§ Exercise objective: Among the records, find the lines that hold the string "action" and return them.

§ Stored data:
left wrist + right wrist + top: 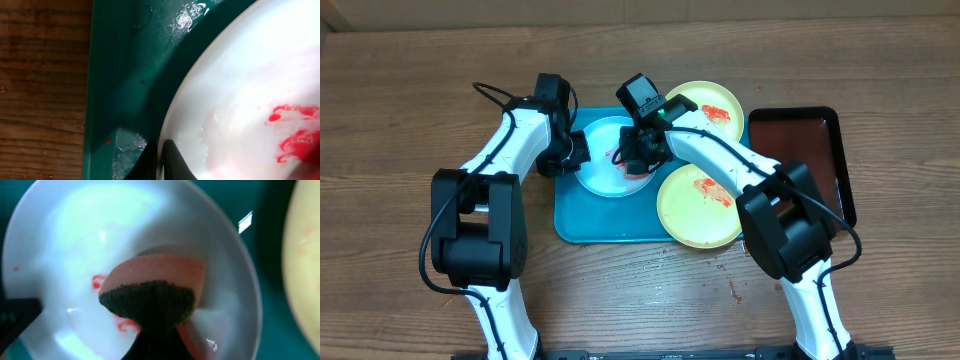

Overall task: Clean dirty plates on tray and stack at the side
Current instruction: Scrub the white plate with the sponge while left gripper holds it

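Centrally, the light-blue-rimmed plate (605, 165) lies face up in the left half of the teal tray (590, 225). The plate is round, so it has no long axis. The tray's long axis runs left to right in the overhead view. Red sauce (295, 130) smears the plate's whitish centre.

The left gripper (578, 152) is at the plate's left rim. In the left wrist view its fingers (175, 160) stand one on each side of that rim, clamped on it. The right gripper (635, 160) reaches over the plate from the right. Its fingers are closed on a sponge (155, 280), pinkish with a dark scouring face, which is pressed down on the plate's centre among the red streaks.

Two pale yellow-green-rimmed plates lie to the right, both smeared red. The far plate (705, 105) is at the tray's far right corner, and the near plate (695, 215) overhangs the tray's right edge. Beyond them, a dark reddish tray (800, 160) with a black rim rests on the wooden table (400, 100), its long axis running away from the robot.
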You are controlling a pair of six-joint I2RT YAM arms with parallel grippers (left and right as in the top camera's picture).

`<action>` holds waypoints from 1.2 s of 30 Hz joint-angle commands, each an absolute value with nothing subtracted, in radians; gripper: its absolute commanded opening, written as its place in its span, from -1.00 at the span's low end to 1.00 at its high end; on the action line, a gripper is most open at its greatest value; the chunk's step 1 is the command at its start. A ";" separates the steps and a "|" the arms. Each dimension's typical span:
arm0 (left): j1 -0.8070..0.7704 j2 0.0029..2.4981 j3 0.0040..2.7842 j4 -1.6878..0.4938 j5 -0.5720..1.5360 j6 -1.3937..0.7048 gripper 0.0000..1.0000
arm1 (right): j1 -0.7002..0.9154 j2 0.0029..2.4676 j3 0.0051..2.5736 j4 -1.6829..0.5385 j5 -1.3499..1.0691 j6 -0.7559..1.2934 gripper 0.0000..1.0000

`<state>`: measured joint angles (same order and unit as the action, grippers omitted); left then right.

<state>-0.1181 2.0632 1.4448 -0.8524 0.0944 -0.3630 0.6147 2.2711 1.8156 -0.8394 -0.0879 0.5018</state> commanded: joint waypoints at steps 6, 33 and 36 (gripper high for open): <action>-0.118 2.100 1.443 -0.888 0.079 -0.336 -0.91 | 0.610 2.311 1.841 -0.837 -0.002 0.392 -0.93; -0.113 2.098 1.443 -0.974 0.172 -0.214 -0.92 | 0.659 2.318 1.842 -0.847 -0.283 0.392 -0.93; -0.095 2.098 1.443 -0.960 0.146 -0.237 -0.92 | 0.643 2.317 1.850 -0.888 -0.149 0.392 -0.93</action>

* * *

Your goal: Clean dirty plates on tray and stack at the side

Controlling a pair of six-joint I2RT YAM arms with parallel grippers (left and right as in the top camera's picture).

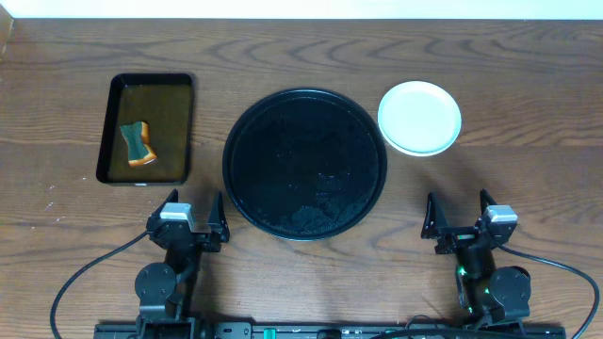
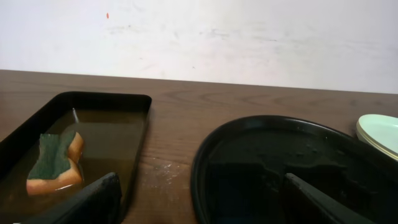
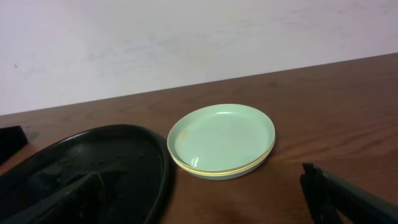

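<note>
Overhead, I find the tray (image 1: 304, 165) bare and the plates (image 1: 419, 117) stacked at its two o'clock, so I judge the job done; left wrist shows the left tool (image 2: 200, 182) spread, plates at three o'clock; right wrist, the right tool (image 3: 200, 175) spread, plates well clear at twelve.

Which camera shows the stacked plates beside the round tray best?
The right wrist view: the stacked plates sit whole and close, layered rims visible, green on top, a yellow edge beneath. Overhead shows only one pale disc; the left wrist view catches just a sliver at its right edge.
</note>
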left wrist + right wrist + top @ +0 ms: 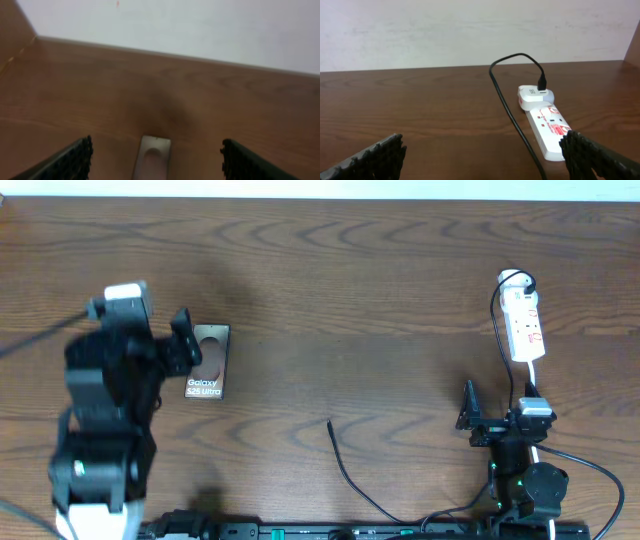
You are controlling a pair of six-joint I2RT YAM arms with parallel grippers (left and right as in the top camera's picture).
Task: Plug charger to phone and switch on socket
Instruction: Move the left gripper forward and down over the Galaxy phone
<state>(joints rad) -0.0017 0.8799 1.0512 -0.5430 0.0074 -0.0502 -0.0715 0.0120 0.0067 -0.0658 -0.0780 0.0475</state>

§ Solution for this problem:
`<action>` holds waypoints from 1.2 s of 30 Hz joint-angle commands, each an absolute value with nothing subtracted, in radians; gripper: its absolute commanded opening, written as its place in its span, from -1.00 at the span's low end to 1.00 at its high end; on the action line, a gripper is most open at its greatest value; the chunk's step 1 is the command at its start. A ";" separates the steps and a "|" the arms. Each dimension's typical span:
`<state>`: measured joint angles (same order and unit as the action, grippers omitted); left then right.
<state>-0.1181 2.0632 1.4448 -0.8524 0.0944 -0.3630 0.6147 2.2711 1.8156 -0.8394 -0.0879 0.5018</state> commanded: joint waypoints at steps 6, 33 and 36 (gripper high for open): <action>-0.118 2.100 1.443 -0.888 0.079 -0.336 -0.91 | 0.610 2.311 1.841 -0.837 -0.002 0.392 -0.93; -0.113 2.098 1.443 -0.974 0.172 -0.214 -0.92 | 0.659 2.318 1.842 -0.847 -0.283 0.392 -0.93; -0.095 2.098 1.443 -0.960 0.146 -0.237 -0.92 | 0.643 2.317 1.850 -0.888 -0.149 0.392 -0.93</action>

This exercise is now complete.